Opening with the Childish Gambino-esque “Lost In Space/Great Scott” – a funk organ-led, gospel number with vocal’s that are bordering falsetto, touching jazz and sound as delicate and brittle as all get out. Hard jazz drums cascade the track into a full blown, semi-orchestral jazz funk odyssey that is equal parts dizzying and dazzling and never outstays it’s welcome. With this track alone It Is What It Is is worth the price of admission for Thundercat’s latest long-player.
The album is an explosion in a firework factory of idea and inventive, leftfield musicality – and Thundercat genius-behind-the-moniker Stephen Bruner, has demonstrated yet again that he has the chops to write and release music that is as urgent and genre-bending as it is ground-breaking and respectful of its roots and its ancestry. It Is What It Is deftly spins between Jazz, G-Funk, Disco, R’N’B and ghetto rock in a way that defies logic and taste and delivers subtle chart-smashes with little to no effort.

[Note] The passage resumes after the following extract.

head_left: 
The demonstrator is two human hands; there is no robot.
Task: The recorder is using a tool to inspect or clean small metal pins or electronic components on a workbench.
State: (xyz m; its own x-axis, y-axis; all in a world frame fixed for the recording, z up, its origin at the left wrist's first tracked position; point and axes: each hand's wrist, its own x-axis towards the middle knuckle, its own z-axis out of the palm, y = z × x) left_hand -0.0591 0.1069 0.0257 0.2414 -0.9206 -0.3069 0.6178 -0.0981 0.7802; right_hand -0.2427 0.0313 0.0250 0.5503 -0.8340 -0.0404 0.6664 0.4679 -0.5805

Tracks like “Black Qualls” brings in acts like Childish Gambino himself, alongside Steve Lacy and Steve Arrington to temper his own eccentricities and bring a sumptuous final single to the fore. Elsewhere his proficiency as a bassist is a feature of the futuristic disco-jazz “How Sway” and sounds like what Porn Soundtracks would sound like if it was created by a sentient Atari. The noticeable contrast between the hectic, layered, almost-too-much musical creativity and the subtler, laid back falsetto funk vocals sometimes teeters close to collapse, but always lands in one way or another for better or worse, and always has a moment or two of toe-tapping genius.
It Is What It Is is a wonderful album from an artist truly comfortable in his own skin, wearing his personality like a tailored suit. It is the lovechild of futurist thinking and retro sensibility – and it is screaming for a giant audience to embrace it and make it as huge as the music already thinks it is. Well worth your time, effort and money. Get involved.